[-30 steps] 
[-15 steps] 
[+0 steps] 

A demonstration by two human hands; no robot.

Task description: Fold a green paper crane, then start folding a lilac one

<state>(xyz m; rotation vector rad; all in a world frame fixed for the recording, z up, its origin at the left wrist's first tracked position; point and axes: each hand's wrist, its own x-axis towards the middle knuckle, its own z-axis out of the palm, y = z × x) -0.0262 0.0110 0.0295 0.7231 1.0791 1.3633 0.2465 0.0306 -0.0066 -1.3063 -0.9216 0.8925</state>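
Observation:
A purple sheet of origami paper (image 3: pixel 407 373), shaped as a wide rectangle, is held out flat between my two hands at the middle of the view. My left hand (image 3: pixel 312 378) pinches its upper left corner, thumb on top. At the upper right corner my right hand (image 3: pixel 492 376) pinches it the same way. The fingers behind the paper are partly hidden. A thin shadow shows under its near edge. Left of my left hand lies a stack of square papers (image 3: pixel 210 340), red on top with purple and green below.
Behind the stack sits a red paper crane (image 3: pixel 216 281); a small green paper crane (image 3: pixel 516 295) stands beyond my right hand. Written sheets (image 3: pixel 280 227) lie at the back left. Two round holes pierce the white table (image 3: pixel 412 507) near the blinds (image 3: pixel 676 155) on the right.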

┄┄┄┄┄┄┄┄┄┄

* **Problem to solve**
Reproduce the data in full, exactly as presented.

* **Response to this exercise**
[-30 steps] 
[-15 steps] 
[+0 steps] 

A demonstration by two human hands; no robot.

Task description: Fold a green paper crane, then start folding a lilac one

<state>(xyz m; rotation vector rad; all in a world frame fixed for the recording, z up, its origin at the left wrist's first tracked position; point and axes: each hand's wrist, its own x-axis towards the middle knuckle, its own z-axis out of the palm, y = z × x) -0.0262 0.0110 0.0295 0.7231 1.0791 1.3633 0.2465 0.0306 -0.0066 -1.3063 -0.9216 0.8925</state>
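Observation:
A purple sheet of origami paper (image 3: pixel 407 373), shaped as a wide rectangle, is held out flat between my two hands at the middle of the view. My left hand (image 3: pixel 312 378) pinches its upper left corner, thumb on top. At the upper right corner my right hand (image 3: pixel 492 376) pinches it the same way. The fingers behind the paper are partly hidden. A thin shadow shows under its near edge. Left of my left hand lies a stack of square papers (image 3: pixel 210 340), red on top with purple and green below.
Behind the stack sits a red paper crane (image 3: pixel 216 281); a small green paper crane (image 3: pixel 516 295) stands beyond my right hand. Written sheets (image 3: pixel 280 227) lie at the back left. Two round holes pierce the white table (image 3: pixel 412 507) near the blinds (image 3: pixel 676 155) on the right.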

The exercise is now finished.